NodeJS/JavaScript exampleįor a simple example of how to access the short content (streaming) API from JavaScript/NodeJS, check out. See Configuring Audio Tasks for information on selecting the voice and adjusting the reading speed. The snippet below will generate a M4A file using the text “Hi there, this is your API speaking”, and save it to result.m4a.Ĭurl -d "Hi there, this is your API speaking" -H 'Content-Type: text/plain' -H "x-api-key: $APIKEY" -H "accept: application/octet-stream" -output result.m4a In the request body, provide a UTF-8 encoded script text.

Specify an accept header with the value application/octet-stream.

Provide your API key in the x-api-key header.

To request an audio file build, use one of the endpoints, and: The short content API requires just one request, and returns the audio as a binary stream. You should provide the API key as a header to all requests to the public REST endpoints, using the x-api-key header. To use the API, you will need a Narakeet API key.

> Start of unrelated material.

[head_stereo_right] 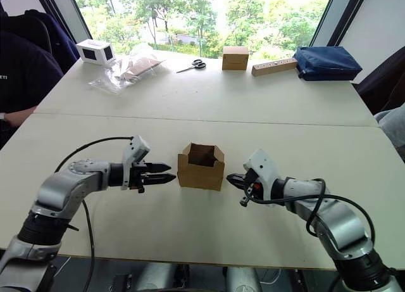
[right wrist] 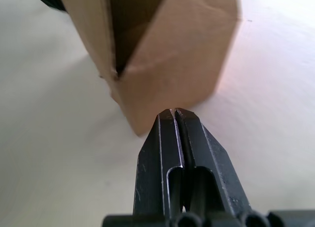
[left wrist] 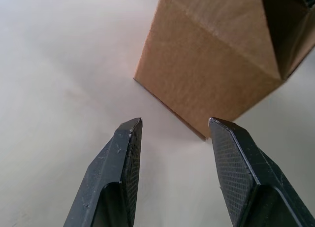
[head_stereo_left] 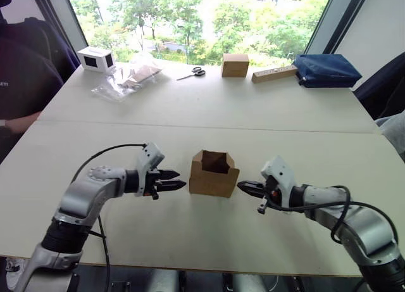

M4A and MP3 endpoints support both short content API (streaming) and long content API (JSON polling). Note that the WAV endpoint only works for the long content (polling) API. creates compressed MPEG-4 files (best combination of file size and quality).creates compressed MP3 files (smaller file, good quality).creates uncompressed 16-bit PCM wav files (highest quality, largest file).There are three endpoints for audio project build requests, which produce different output formats: If you do not provide the accept header, the long content (polling) API will be used, and you will get back a status URL that you can poll for results. If you provide application/octet-stream as the accept header, the short content (streaming) API will be used, and you will get the result back as a binary stream. When executing the requests, you select the API with the accept header. Here is a quick summary of the limitations and differences between the APIs.

Speech to text api professional#

To convert large documents, build audiobooks, or produce uncompressed output for professional videos, use the long content (polling) API. If you want to build audio on the fly for short sentences, such as synthesising individual paragraphs or labels for user interface elements, use the short content (streaming) API.

Long content (JSON polling) API is more complex but allows significantly larger and longer conversions.

Short content (streaming) API is simpler, faster, but restricted to relatively short content.

Narakeet has two ways of integrating with the Text to speech API:

Configuring other options (voice speed/volume…).

Choose between Streaming or Polling API.

This page contains information for people who want to build their own integration. NOTE: The easiest way to batch-convert text is to use our command-line utility. This page explains how to use our text to speech API to create audio files. You can batch-produce audio files from external content, integrate our realistic text to speech voices into your software, and a lot more. Our Text to Speech API allows you to automatically generate audio in 70+ languages, with 400+ voices.